_Exercise directions:_ If a line of the data below holds the word "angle", list it.

_Information shown:_

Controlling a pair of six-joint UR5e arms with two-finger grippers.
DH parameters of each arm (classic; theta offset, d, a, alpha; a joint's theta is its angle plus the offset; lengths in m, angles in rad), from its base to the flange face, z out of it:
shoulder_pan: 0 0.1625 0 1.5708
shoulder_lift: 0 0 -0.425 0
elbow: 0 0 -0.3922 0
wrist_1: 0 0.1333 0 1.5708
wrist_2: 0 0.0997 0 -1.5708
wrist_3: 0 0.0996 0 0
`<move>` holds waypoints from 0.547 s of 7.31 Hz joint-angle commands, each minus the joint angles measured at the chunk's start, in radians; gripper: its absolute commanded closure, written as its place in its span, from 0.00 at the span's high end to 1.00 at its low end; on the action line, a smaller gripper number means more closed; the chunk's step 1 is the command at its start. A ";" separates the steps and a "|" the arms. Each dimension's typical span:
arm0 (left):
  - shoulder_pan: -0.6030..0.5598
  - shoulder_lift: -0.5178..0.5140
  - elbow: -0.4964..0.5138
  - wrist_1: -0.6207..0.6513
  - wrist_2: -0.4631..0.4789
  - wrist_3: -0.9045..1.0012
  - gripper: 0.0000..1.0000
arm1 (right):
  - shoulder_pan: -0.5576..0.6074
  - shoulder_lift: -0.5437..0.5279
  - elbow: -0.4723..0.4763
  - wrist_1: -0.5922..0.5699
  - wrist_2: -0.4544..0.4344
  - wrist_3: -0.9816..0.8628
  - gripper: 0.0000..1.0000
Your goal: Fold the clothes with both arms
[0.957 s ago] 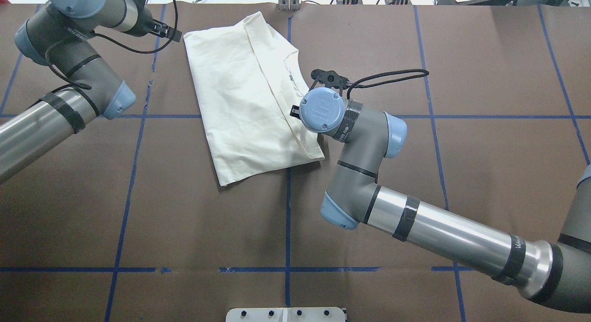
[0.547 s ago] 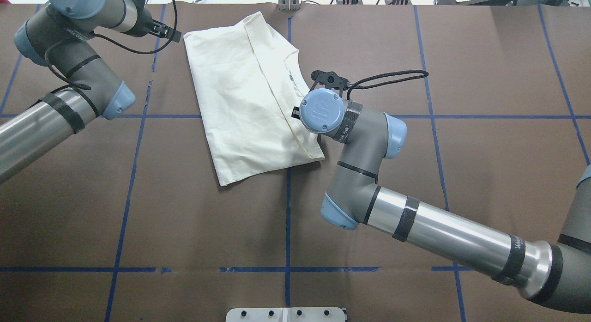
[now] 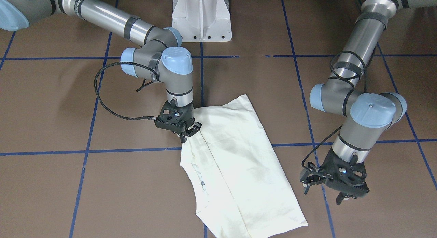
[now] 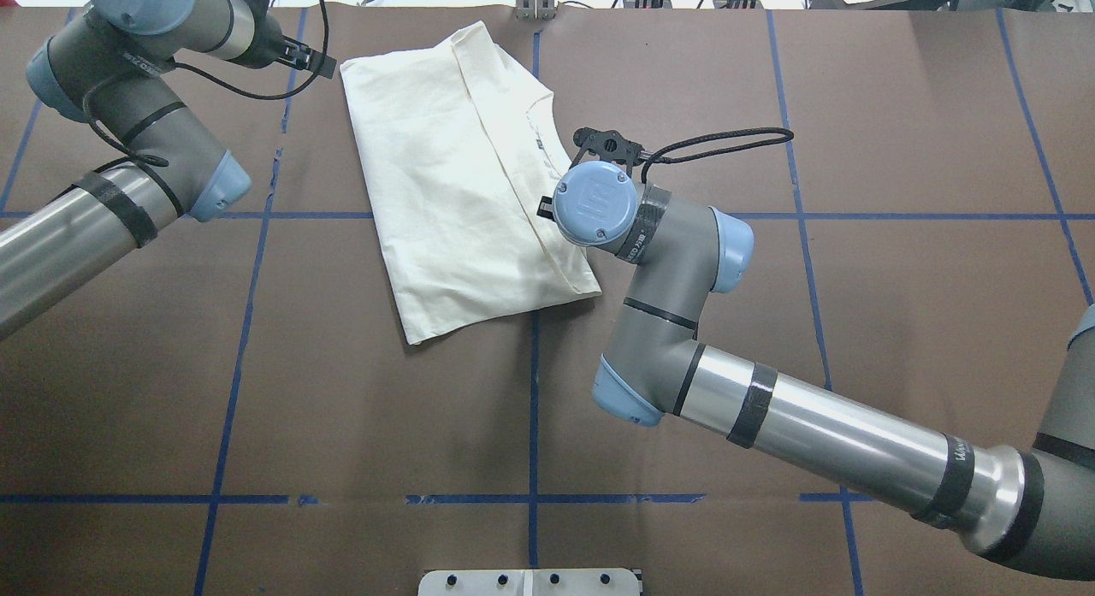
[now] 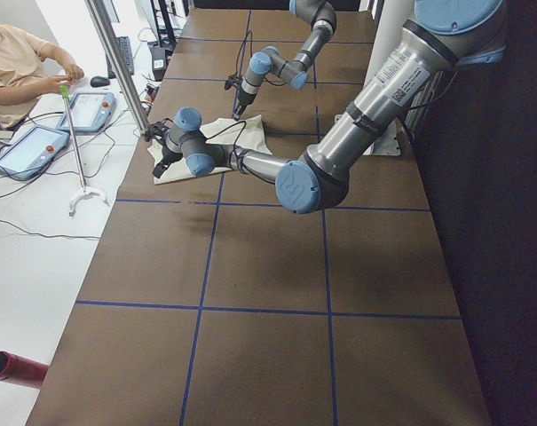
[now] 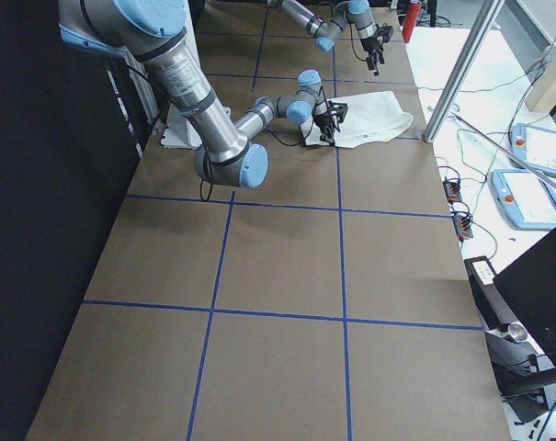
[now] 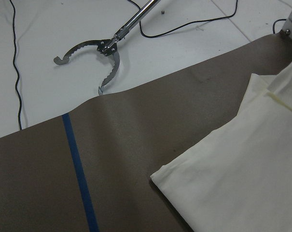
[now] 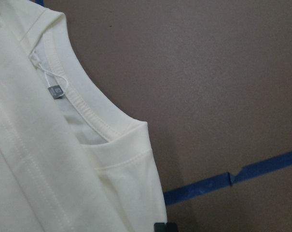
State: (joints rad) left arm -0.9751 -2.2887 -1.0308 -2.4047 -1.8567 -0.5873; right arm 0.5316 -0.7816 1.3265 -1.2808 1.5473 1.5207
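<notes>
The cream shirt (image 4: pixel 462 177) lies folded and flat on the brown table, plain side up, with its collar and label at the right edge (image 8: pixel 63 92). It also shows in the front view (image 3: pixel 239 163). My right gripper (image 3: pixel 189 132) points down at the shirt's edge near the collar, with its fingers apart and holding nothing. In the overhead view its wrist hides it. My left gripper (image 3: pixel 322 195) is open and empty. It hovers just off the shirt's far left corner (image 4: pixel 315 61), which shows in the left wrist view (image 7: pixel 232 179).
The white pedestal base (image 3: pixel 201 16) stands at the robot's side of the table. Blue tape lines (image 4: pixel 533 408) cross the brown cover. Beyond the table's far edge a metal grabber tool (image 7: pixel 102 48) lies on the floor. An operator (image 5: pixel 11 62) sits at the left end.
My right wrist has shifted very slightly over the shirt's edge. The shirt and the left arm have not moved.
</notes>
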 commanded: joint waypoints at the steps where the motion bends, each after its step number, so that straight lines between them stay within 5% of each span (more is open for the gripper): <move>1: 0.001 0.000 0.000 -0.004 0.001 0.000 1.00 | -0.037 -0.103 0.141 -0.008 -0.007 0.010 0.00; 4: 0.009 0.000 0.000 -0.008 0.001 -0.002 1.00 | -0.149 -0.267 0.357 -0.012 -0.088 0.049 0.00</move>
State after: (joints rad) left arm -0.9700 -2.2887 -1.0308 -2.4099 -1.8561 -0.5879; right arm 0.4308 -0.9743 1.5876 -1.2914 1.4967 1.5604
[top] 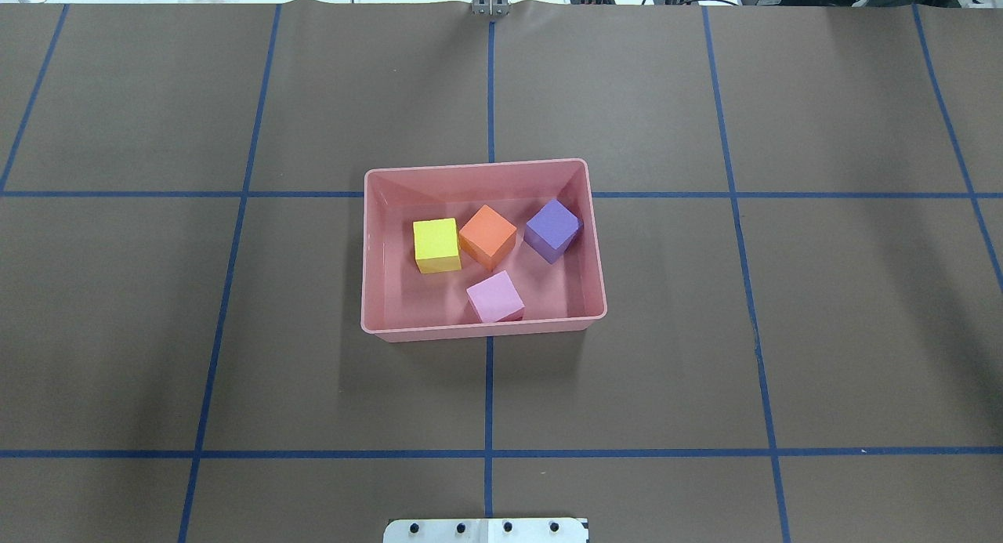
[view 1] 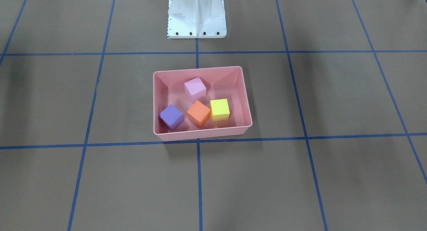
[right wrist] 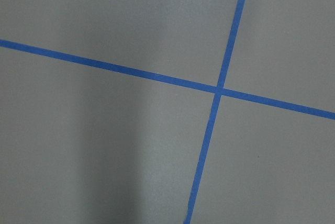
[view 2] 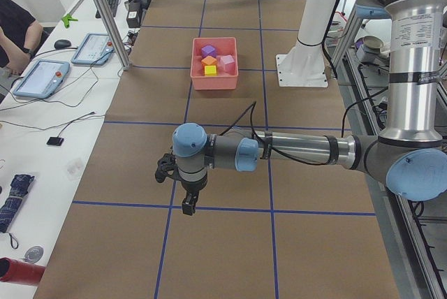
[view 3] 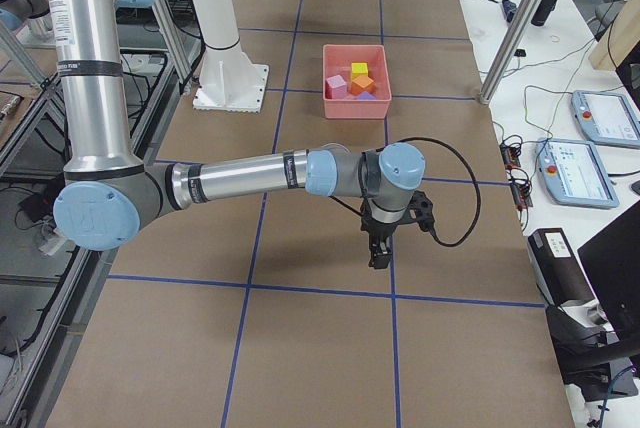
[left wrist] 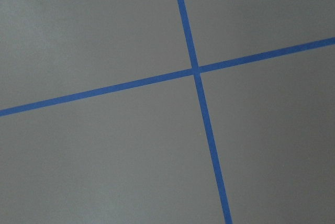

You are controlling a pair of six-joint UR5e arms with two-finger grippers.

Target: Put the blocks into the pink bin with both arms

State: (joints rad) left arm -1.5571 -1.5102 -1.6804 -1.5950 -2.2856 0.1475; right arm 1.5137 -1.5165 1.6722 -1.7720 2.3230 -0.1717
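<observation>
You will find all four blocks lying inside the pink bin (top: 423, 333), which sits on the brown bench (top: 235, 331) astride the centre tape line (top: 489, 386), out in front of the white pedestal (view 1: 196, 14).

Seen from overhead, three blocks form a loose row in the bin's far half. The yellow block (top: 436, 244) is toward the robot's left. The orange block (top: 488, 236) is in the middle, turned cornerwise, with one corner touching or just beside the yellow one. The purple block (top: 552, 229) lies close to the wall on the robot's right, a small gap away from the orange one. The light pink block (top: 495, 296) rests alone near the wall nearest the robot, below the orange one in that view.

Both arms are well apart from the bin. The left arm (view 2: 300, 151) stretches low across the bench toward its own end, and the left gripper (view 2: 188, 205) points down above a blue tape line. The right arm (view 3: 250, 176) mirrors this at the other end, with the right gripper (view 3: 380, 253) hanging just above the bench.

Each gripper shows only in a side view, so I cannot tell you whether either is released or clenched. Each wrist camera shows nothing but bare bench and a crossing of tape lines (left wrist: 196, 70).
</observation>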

_Solution to this exercise:_
DH parameters of each arm (classic; theta offset, d, a, alpha; a joint's theta is its angle plus the offset; lengths in m, angles in rad), from its base to the flange face, z out of it:
`<move>` holds waypoints from 0.547 s of 7.31 Hz joint-angle commands, each minus the joint angles measured at the chunk's start, in radians; gripper: its absolute commanded closure, written as its place in its span, from 0.00 at the span's high end to 1.00 at its low end; on the action line, a smaller gripper number means more closed; the chunk's step 1 is the command at its start. A ";" separates the steps and a "|" the arms. Each dimension's typical span:

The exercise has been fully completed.